Whenever a line in the records below contains "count", pick it out.

┄┄┄┄┄┄┄┄┄┄

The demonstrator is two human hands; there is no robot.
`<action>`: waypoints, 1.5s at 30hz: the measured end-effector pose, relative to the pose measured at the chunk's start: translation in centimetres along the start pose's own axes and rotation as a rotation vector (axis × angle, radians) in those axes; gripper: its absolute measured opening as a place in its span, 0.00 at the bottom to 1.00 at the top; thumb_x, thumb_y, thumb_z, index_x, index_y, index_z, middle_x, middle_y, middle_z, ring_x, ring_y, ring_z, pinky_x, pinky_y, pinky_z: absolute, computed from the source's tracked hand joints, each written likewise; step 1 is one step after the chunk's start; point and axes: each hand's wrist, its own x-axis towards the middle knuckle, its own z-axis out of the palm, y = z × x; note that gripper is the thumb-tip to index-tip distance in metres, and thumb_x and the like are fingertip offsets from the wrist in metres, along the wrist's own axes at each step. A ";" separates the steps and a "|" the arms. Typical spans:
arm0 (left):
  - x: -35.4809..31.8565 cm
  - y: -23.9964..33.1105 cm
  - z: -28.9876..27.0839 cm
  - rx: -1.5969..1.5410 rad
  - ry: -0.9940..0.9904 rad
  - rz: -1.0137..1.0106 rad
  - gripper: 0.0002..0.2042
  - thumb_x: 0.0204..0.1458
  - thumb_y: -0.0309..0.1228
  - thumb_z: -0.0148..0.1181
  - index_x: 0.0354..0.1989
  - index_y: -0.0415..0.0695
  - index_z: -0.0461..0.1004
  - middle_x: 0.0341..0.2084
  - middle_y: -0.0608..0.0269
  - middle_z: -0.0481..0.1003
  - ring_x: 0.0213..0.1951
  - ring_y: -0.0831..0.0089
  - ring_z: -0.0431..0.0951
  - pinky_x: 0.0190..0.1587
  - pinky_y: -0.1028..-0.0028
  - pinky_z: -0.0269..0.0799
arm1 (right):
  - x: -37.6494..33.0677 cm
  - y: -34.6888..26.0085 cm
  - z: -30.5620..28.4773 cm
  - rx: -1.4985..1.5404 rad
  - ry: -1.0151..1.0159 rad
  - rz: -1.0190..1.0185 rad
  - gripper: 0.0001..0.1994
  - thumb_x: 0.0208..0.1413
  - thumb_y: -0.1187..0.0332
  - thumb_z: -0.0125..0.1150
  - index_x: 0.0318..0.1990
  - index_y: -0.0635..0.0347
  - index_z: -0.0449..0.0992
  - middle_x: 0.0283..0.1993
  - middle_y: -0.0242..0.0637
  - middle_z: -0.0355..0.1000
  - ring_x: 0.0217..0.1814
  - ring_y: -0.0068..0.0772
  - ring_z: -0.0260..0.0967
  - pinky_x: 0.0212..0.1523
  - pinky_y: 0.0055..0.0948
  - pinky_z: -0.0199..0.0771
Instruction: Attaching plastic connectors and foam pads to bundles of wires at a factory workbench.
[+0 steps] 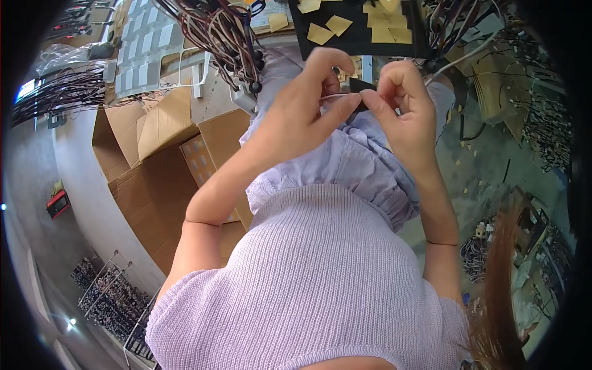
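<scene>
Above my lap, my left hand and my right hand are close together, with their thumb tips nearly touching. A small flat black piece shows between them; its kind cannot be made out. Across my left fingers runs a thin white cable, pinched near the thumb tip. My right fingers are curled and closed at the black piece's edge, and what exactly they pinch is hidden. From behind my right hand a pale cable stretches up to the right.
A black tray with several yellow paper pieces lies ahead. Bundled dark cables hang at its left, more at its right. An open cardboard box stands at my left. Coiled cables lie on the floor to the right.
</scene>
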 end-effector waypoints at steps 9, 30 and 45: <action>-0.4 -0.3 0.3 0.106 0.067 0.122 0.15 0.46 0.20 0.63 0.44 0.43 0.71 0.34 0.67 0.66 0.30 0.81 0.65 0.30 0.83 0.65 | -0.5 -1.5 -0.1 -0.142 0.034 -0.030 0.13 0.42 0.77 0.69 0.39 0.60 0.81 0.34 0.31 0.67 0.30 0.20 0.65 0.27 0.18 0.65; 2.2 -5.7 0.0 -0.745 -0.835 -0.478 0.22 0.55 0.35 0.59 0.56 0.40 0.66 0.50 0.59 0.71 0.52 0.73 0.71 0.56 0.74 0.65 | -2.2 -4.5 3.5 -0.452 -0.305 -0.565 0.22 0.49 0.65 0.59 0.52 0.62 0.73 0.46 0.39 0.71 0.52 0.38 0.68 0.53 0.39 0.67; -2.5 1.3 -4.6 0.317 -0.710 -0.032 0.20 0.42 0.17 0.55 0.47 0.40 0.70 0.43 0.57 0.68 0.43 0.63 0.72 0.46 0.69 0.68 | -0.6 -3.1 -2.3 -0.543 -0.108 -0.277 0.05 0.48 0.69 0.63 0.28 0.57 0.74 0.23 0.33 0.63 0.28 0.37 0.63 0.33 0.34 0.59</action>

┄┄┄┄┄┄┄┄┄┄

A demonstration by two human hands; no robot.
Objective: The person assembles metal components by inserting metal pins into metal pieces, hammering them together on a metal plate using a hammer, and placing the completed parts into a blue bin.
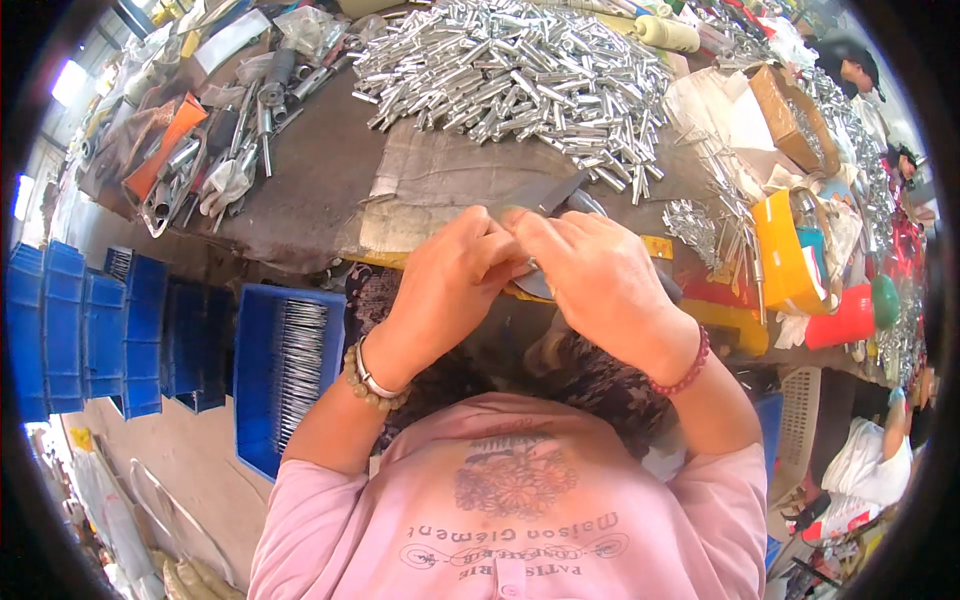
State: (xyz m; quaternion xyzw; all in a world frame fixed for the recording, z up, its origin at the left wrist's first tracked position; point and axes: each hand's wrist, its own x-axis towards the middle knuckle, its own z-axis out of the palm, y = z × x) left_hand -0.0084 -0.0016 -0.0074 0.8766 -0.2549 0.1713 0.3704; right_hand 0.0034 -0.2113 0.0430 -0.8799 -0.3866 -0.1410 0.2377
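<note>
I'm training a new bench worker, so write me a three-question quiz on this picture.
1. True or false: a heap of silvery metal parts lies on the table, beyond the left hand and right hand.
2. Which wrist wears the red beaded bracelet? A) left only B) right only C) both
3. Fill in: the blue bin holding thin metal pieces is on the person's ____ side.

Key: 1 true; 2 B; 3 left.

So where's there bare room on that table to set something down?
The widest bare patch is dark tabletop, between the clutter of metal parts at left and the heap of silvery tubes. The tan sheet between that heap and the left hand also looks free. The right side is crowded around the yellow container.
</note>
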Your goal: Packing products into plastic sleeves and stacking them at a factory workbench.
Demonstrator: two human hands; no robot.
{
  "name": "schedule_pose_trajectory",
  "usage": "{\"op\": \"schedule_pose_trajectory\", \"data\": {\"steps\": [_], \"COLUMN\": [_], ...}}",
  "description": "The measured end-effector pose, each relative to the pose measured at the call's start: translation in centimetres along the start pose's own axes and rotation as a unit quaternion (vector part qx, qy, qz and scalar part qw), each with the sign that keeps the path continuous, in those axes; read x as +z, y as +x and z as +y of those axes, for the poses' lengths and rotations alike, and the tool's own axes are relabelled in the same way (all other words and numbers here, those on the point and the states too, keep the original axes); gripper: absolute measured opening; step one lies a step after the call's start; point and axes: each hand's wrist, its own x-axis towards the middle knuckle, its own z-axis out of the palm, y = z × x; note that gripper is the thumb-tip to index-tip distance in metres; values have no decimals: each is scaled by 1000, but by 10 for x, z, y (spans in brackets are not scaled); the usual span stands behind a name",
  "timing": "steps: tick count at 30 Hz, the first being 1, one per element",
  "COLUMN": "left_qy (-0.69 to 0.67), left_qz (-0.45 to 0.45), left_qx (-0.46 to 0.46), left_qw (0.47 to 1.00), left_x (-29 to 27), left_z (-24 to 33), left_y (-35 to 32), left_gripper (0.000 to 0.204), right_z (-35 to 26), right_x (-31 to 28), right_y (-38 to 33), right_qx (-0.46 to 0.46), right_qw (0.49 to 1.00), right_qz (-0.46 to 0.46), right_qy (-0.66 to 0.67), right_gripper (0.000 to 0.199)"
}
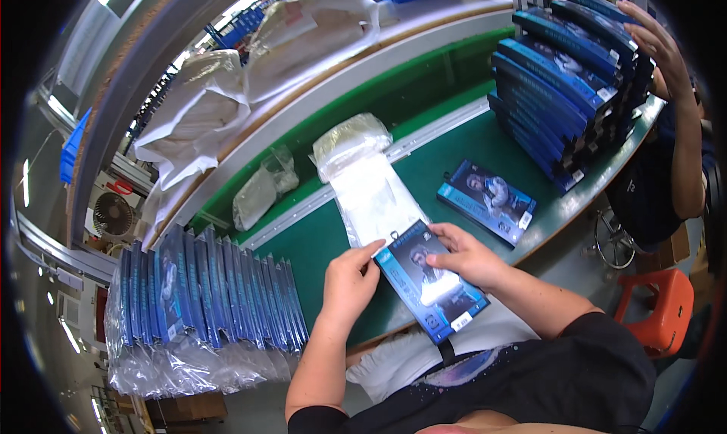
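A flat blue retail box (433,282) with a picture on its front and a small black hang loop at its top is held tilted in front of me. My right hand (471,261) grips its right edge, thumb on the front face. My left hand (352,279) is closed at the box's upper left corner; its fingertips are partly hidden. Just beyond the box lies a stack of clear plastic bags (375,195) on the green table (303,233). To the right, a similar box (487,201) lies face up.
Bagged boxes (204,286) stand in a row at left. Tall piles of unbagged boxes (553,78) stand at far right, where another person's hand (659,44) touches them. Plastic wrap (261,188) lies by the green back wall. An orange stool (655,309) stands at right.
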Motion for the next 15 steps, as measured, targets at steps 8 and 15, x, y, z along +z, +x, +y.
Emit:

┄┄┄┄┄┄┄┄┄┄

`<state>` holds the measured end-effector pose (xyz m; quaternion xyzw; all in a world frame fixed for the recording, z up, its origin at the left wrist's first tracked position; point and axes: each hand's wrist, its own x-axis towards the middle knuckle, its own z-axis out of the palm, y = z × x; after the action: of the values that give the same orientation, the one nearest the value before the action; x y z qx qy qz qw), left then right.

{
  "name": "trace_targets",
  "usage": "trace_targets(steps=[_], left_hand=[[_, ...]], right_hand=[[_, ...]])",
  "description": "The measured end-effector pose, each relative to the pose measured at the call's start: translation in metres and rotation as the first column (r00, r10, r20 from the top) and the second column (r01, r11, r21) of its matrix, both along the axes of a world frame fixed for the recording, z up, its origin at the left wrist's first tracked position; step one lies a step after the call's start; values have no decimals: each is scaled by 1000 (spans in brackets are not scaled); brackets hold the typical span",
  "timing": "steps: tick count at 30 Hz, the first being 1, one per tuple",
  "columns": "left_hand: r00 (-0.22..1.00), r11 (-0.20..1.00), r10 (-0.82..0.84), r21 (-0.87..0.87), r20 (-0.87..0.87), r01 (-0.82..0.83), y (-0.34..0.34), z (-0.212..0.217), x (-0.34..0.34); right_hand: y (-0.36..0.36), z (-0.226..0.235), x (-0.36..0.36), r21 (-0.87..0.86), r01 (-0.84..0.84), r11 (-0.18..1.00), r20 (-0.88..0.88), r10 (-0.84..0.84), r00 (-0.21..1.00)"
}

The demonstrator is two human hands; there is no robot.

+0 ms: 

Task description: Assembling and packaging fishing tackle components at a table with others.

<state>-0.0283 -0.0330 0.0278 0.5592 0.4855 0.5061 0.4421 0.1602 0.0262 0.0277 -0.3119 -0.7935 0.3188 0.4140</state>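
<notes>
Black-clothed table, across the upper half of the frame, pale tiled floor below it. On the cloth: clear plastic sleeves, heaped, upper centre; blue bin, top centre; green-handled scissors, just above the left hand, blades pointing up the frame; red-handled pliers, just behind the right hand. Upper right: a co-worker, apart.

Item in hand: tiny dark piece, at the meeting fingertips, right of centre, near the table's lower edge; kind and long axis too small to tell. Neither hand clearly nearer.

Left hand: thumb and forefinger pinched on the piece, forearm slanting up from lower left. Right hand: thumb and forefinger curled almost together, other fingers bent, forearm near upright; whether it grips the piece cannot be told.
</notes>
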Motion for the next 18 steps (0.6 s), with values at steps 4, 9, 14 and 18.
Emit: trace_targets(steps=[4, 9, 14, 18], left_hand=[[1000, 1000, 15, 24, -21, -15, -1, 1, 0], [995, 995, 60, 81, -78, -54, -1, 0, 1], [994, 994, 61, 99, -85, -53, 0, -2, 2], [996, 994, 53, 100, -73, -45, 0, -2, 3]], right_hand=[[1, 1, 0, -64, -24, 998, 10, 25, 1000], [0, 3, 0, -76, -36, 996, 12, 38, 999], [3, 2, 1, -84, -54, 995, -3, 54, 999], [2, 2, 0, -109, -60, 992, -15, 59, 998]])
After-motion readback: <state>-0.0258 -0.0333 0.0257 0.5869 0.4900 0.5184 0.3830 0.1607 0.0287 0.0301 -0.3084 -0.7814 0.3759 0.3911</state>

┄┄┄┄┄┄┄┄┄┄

**Your solution:**
  "timing": "steps: tick count at 30 Hz, the first being 1, one per element",
  "timing": "steps: tick count at 30 Hz, the first being 1, one per tuple",

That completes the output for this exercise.